**Exercise objective:** All of the listing should be output exactly, apart from the pictures.

------

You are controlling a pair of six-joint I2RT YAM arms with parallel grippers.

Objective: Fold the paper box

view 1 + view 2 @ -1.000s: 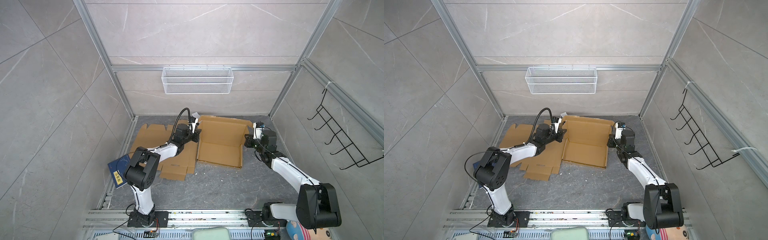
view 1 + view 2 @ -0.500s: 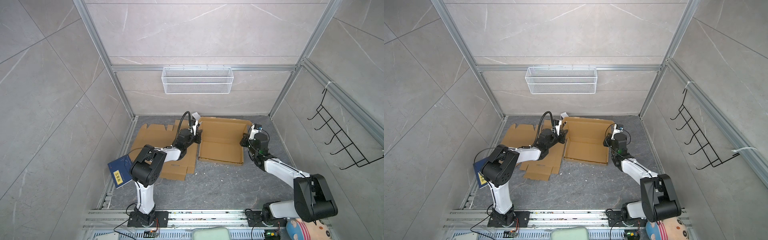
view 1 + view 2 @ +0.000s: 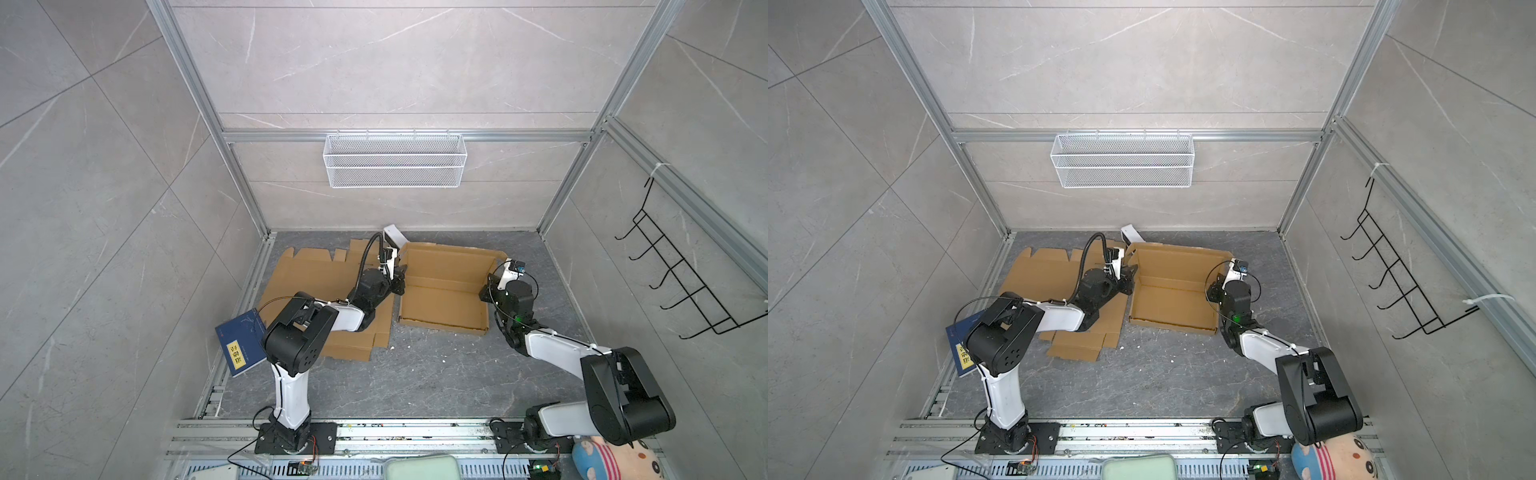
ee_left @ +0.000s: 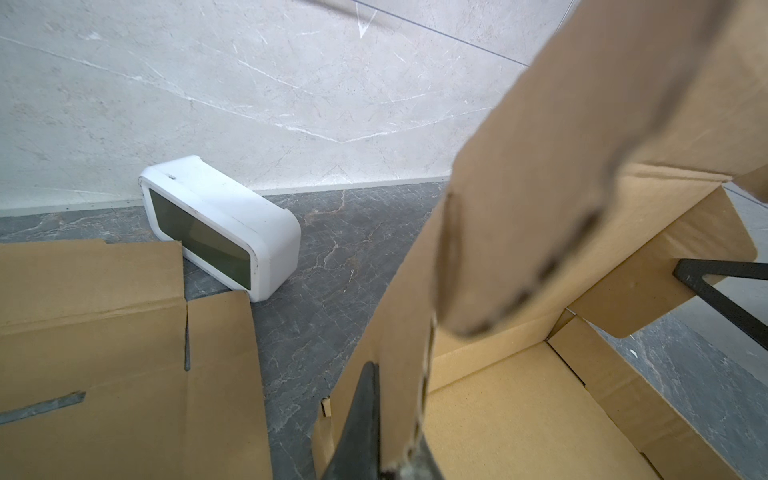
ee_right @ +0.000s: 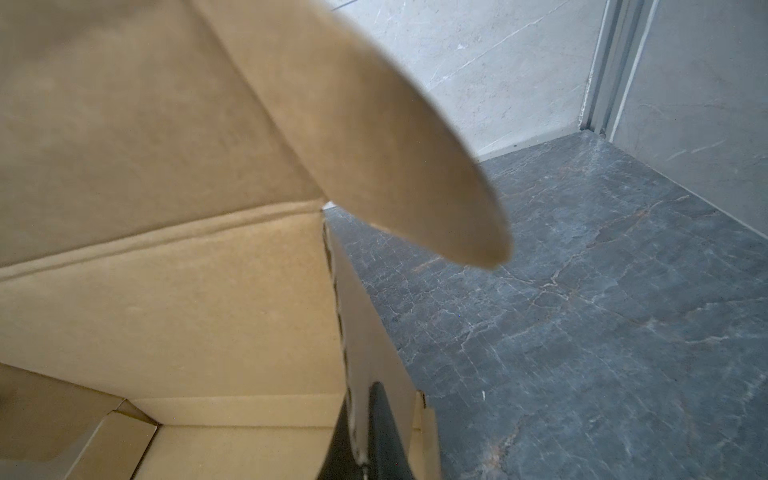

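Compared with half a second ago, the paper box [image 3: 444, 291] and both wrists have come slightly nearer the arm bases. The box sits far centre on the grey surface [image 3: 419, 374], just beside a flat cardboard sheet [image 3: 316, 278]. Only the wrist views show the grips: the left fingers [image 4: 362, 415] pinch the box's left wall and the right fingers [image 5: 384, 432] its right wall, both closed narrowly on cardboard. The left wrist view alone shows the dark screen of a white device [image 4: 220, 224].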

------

**Task response:**
You are controlling a pair of six-joint I2RT YAM arms with parallel grippers.

Objective: Fold the paper box

view 1 + view 2 @ -1.000s: 
view 1 + view 2 @ -0.500s: 
view 1 + view 2 @ +0.000s: 
ee_left @ +0.000s: 
ee_right @ +0.000s: 

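Compared with half a second ago, the paper box [image 3: 444, 291] and both wrists have come slightly nearer the arm bases. The box sits far centre on the grey surface [image 3: 419, 374], just beside a flat cardboard sheet [image 3: 316, 278]. Only the wrist views show the grips: the left fingers [image 4: 362, 415] pinch the box's left wall and the right fingers [image 5: 384, 432] its right wall, both closed narrowly on cardboard. The left wrist view alone shows the dark screen of a white device [image 4: 220, 224].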

Here is where the answer stops.